## [PROVIDED DATA]
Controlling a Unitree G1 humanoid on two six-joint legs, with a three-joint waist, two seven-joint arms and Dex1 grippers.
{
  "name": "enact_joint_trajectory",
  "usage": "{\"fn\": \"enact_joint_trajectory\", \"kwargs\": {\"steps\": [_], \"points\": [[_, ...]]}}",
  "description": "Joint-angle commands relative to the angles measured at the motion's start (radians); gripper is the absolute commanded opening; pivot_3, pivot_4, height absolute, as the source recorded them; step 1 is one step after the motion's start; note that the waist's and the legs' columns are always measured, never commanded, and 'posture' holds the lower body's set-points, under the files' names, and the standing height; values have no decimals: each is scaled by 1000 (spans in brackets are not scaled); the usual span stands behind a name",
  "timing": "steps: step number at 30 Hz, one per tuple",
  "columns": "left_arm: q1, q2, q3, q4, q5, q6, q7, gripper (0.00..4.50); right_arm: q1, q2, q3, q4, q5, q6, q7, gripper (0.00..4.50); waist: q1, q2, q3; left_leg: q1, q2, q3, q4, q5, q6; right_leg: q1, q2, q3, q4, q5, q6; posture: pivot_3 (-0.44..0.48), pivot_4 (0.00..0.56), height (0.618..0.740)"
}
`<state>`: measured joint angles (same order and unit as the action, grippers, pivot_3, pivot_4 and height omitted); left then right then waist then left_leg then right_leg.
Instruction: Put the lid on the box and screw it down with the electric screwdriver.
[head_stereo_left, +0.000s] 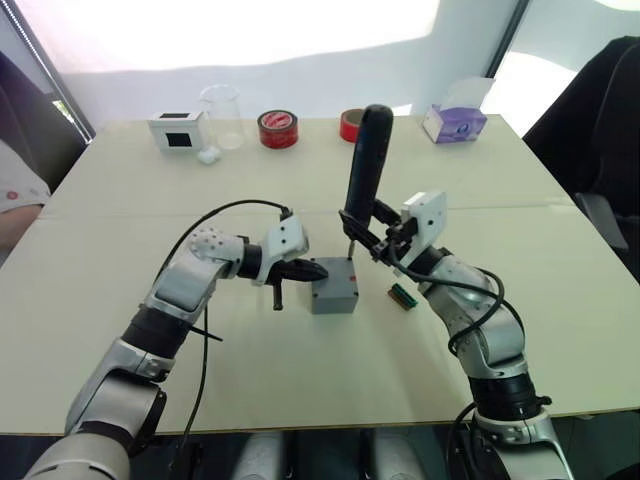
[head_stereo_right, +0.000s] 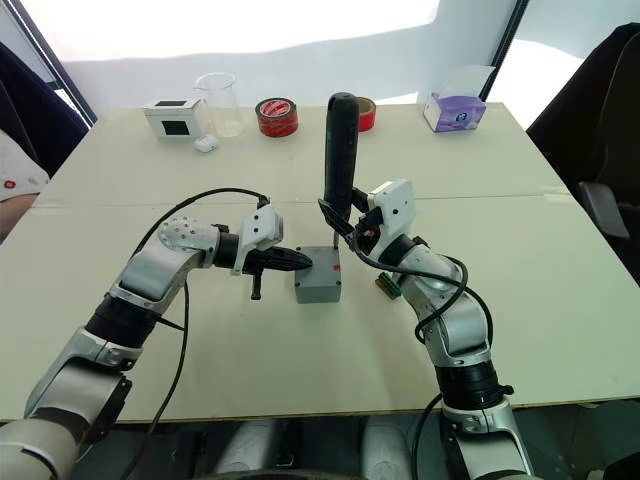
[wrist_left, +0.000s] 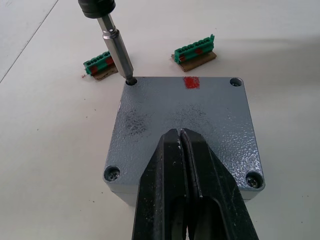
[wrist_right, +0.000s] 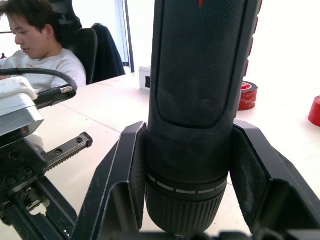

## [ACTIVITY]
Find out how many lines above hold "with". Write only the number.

## [RESULT OF THE EXERCISE]
2